The brown marmorated stink bug (BMSB) is a shield-shaped, mottled-brown insect that has become one of Ontario’s newest fall nuisances. Native to Asia and invasive in North America since the mid-1990s, it’s now established across parts of southern Ontario. Homeowners meet it in autumn, when adults cluster on warm, sunny walls and push indoors to overwinter in wall voids, attics, and behind siding — then reappear in spring trying to get back out. It earns its name honestly: crush one and it releases a pungent, cilantro-like odour that lingers. Indoors it’s harmless — it doesn’t bite, breed, or damage the house — but its habit of invading in numbers, and the smell it defends itself with, make it a pest worth sealing out before the fall arrival.

Identification

An adult brown marmorated stink bug is 14–17 mm long and about 8 mm wide, with the classic shield-shaped body of a true bug and a marbled (“marmorated”) brown coloration.

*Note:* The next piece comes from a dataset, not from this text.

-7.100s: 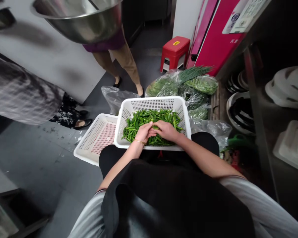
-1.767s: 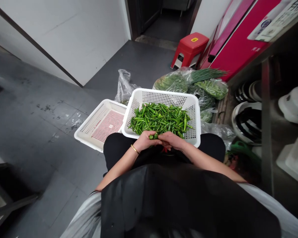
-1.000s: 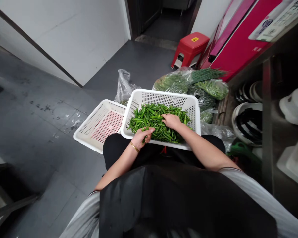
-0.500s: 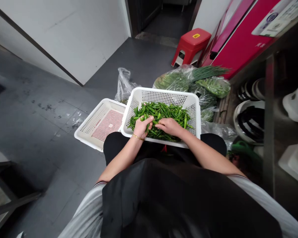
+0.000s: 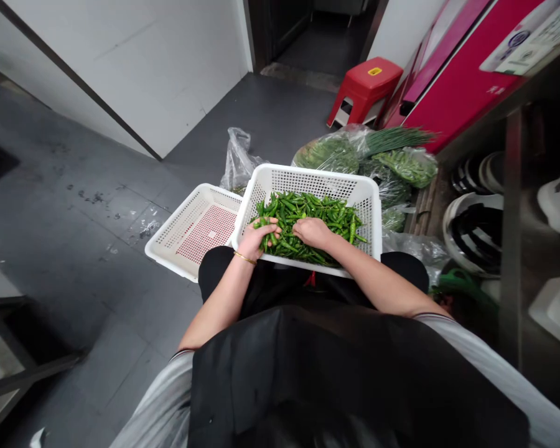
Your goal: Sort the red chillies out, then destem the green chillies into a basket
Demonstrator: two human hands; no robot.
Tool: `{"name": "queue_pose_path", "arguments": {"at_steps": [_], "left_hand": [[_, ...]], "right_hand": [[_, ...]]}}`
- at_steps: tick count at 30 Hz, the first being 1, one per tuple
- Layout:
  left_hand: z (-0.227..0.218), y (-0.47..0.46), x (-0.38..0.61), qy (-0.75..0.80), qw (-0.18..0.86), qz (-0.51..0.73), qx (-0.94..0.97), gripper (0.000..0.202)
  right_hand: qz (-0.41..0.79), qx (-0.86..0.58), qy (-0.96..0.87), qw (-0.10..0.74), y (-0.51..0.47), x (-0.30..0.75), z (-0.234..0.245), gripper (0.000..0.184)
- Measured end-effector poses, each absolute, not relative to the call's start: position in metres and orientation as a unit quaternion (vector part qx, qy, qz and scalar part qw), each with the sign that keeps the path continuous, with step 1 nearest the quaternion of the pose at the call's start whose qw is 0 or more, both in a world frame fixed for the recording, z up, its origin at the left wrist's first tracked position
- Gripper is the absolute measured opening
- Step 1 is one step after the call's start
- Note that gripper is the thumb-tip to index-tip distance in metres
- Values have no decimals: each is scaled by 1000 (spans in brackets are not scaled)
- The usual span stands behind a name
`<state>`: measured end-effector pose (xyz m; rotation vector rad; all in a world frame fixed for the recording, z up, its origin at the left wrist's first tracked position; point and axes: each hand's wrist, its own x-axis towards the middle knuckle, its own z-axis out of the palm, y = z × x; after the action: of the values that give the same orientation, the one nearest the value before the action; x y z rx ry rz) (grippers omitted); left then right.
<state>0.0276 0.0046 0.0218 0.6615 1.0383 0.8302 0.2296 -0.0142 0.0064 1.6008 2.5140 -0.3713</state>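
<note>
A white perforated basket (image 5: 376,211) rests across my lap, its bottom covered with small green chili peppers (image 5: 326,208). At the basket's left side my left hand (image 5: 256,238) is curled around several green chili peppers, which show between thumb and fingers. My right hand (image 5: 312,232) lies over the middle of the pile with its fingers bent closed. Whatever those fingertips hold, if anything, is hidden beneath the hand.
On the floor to the left stands a second, shallower white basket (image 5: 168,239) with a reddish mesh bottom. Bagged greens (image 5: 329,154) and long green stalks (image 5: 399,140) lie beyond my lap. A red stool (image 5: 368,84) is behind them; a metal shelf (image 5: 513,249) runs along the right.
My hands have moved apart: the left went a little left with its chili peppers, away from the right. The whole view has shifted slightly.
</note>
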Motion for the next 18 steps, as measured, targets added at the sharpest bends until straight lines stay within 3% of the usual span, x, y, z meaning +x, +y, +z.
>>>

The diagnostic features are two white bands on each antenna and alternating light-and-dark triangular markings along the edge of the abdomen, which extend just past the folded wings. The legs are also faintly banded. It’s a slow, clumsy flier with a buzzing flight.

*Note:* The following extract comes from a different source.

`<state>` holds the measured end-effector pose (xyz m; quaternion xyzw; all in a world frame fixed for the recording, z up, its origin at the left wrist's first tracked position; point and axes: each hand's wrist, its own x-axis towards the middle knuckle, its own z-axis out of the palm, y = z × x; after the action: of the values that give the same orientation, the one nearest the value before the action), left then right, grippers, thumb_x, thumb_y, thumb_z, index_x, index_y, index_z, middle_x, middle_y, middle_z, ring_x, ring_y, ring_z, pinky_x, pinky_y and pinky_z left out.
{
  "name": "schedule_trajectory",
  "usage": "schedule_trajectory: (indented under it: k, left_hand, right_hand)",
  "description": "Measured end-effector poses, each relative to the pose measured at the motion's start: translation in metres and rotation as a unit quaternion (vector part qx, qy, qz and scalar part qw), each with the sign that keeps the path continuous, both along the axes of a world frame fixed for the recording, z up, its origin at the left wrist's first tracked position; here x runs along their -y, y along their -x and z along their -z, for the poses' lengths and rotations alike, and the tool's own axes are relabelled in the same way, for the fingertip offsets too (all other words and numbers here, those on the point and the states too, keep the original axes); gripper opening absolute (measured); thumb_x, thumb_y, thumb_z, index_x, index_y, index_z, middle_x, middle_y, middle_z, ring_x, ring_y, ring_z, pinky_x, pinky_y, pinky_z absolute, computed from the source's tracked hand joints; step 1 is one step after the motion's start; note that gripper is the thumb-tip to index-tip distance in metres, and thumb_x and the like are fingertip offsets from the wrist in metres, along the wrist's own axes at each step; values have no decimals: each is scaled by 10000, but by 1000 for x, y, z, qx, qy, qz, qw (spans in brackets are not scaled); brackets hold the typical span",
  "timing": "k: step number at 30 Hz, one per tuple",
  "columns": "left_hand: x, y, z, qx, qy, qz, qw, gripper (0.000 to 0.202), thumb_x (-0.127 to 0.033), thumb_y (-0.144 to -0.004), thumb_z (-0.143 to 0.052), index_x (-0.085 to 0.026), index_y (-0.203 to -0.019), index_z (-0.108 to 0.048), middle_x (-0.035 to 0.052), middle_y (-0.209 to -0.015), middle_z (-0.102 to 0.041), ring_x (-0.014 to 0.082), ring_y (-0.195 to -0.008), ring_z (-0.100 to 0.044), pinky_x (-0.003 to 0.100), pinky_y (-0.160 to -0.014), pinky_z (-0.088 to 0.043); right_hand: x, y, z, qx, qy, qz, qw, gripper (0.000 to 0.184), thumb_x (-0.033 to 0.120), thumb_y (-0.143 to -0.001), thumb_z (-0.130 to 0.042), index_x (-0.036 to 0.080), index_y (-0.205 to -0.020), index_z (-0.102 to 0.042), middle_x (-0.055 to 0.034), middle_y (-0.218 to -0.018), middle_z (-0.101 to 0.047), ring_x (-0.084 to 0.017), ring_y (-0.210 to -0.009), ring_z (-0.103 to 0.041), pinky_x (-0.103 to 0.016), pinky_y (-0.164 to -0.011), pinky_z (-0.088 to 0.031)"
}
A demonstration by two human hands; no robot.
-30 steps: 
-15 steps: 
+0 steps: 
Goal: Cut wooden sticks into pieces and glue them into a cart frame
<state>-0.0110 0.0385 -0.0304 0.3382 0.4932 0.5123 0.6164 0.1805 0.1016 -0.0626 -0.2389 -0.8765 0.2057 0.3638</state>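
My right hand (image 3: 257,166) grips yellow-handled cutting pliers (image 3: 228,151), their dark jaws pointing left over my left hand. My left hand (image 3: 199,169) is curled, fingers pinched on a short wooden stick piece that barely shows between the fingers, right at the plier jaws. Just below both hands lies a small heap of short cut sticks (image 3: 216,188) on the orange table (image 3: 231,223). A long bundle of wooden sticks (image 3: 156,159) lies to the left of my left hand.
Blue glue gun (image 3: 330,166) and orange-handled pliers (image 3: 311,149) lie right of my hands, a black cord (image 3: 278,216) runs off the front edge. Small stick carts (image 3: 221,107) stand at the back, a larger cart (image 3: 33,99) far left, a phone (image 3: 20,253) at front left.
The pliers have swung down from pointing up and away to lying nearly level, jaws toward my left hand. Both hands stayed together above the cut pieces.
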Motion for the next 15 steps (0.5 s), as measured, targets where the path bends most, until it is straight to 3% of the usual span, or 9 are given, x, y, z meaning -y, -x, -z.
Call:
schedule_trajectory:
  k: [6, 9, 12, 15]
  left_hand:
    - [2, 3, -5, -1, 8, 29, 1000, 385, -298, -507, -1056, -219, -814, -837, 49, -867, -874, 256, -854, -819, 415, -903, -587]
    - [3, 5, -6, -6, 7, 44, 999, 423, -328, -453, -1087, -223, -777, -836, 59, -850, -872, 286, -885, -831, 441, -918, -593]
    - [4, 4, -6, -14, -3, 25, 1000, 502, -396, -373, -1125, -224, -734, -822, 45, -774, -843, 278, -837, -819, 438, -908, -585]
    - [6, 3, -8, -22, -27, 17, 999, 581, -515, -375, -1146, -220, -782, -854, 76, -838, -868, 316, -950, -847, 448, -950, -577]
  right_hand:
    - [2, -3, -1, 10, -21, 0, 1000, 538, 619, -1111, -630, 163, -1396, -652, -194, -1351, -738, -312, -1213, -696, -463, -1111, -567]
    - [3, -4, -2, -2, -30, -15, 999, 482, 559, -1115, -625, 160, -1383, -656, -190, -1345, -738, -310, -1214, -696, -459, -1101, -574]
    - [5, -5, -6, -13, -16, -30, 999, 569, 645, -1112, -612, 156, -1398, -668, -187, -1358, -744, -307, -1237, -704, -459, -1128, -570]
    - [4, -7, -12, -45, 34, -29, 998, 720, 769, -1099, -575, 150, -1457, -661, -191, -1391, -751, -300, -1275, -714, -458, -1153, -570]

FeatureBrown Marmorated Stink BugBoxelder Bug
Body shapeShield-shapedFlat, elongated oval
ColourMottled, marbled brownBlack with 3 red-orange stripes
AntennaeTwo white bandsPlain, dark
Size14–17 mm~12 mm
Odour when crushedStrong, cilantro-likePungent, musty

The most common Ontario confusion is with the boxelder bug, which shares the fall-invasion habit but is unmistakably black-and-red rather than marbled brown. The shield shape, marbled colour, and banded antennae confirm BMSB.

Life Cycle

Brown marmorated stink bugs produce one generation per year in Ontario’s climate, sometimes two in warmer areas. Adults overwinter in sheltered sites — including inside homes — and emerge in spring to feed and mate. Females lay clusters of light-coloured, barrel-shaped eggs on the undersides of leaves through summer. Nymphs hatch and develop through five instars, changing colour and pattern as they mature, feeding on plants throughout. By late summer the new generation reaches adulthood, and as fall arrives those adults seek overwintering shelter — which is when they invade homes. They do not reproduce inside; the indoor stink bugs you see in fall and spring are overwintering adults, not a breeding population.

Habitat & Behaviour

Through the growing season, BMSB lives outdoors on host plants — feeding on fruit trees, vegetables, ornamentals, and weeds. As days shorten and temperatures fall, adults switch to shelter-seeking behaviour, aggregating on the warm, sun-exposed south and west faces of buildings on mild autumn afternoons. From there they exploit gaps to enter wall voids, attics, soffits, and behind siding, where they cluster and go dormant for winter. On warm winter days, or in spring, the warmth of a heated home can rouse them, and they blunder toward windows and lights trying to get outside. They’re slow-moving and clumsy indoors, and they don’t feed, breed, or bite while overwintering.

Diet

Brown marmorated stink bugs are plant feeders with piercing-sucking mouthparts, and this is where their real economic impact lies. They feed on an exceptionally broad range of hosts — apples, peaches, pears, grapes, tomatoes, peppers, beans, corn, and many ornamentals — piercing fruit, seedpods, buds, leaves, and stems to suck plant juices. This causes dimpling, scarring, and rot that makes BMSB a serious agricultural pest across its range, though crop infestations haven’t yet been detected in Ontario. Indoors, they eat nothing at all: overwintering adults are dormant and don’t feed, which is why they cause no household damage and can’t sustain a population inside.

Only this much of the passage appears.